> **WHAT YOU HAVE TO DO**: An exact, picture-free copy of the listing is required.

> **DATA SECTION**:

'''

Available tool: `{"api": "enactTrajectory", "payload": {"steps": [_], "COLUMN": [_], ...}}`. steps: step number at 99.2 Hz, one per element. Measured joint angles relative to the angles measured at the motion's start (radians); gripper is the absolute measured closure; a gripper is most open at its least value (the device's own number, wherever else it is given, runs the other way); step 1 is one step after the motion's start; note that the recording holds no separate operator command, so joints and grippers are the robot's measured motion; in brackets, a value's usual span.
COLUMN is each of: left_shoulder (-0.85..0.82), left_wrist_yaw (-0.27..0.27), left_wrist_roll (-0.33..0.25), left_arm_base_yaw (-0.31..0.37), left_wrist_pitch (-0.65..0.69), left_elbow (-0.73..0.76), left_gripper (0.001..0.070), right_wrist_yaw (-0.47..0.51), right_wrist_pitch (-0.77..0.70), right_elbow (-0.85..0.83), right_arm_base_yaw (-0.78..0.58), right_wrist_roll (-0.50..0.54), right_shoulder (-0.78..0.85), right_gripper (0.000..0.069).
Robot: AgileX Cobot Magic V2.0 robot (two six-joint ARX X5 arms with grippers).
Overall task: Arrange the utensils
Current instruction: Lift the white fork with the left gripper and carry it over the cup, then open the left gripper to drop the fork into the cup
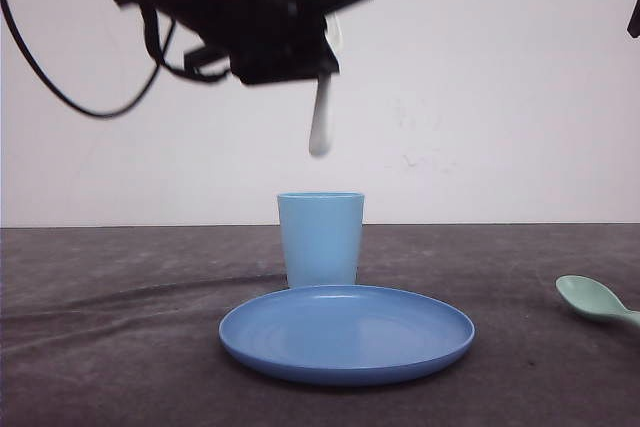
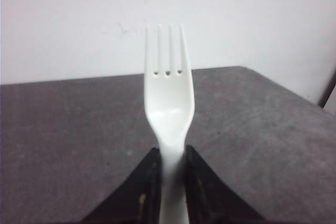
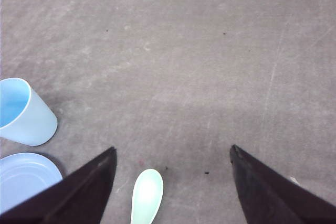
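white fork (image 2: 169, 98) in left hand (image 2: 170, 182) (above cup (image 1: 320, 237))

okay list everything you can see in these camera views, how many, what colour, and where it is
fork: one, white, held in the air above the cup, handle end hanging down toward it in the front view
spoon: one, pale mint green, lying on the table to the right of the plate, apart from it
cup: one, light blue, upright on the table just behind the plate
plate: one, blue, round, on the table in front of the cup
table: one, dark grey surface, under everything
wall: one, white, behind the table
left tool: one, black, shut on the fork
right tool: one, black, open, above the spoon
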Motion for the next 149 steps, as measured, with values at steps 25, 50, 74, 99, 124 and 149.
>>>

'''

> **EXERCISE RESPONSE**:
Available tool: `{"api": "enactTrajectory", "payload": {"steps": [_], "COLUMN": [_], ...}}`. steps: step number at 99.2 Hz, one per element. Measured joint angles relative to the angles measured at the motion's start (radians); gripper is the absolute measured closure; a gripper is most open at its least value (the device's own number, wherever else it is given, runs the other way); step 1 is one step after the motion's start; note that the recording holds no separate operator command, so joints and grippers are the robot's measured motion; in brackets, a value's usual span.
COLUMN is each of: left_shoulder (-0.85..0.82), left_wrist_yaw (-0.27..0.27), left_wrist_roll (-0.33..0.25), left_arm_base_yaw (-0.31..0.37), left_wrist_pitch (-0.65..0.69), left_elbow (-0.73..0.76), left_gripper (0.001..0.070), right_wrist_yaw (-0.47..0.51), right_wrist_pitch (-0.77..0.70), right_elbow (-0.85..0.83), right_arm_base_yaw (-0.78..0.58), right_wrist_roll (-0.50..0.54), right_shoulder (-0.78..0.85), right_gripper (0.000..0.069).
Robot: AgileX Cobot Magic V2.0 robot (two six-joint ARX X5 arms with grippers).
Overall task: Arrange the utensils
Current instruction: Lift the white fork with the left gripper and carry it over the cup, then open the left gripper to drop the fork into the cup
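white fork (image 2: 169, 98) in left hand (image 2: 170, 182) (above cup (image 1: 320, 237))

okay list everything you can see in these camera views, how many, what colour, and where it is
fork: one, white, held in the air above the cup, handle end hanging down toward it in the front view
spoon: one, pale mint green, lying on the table to the right of the plate, apart from it
cup: one, light blue, upright on the table just behind the plate
plate: one, blue, round, on the table in front of the cup
table: one, dark grey surface, under everything
wall: one, white, behind the table
left tool: one, black, shut on the fork
right tool: one, black, open, above the spoon
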Motion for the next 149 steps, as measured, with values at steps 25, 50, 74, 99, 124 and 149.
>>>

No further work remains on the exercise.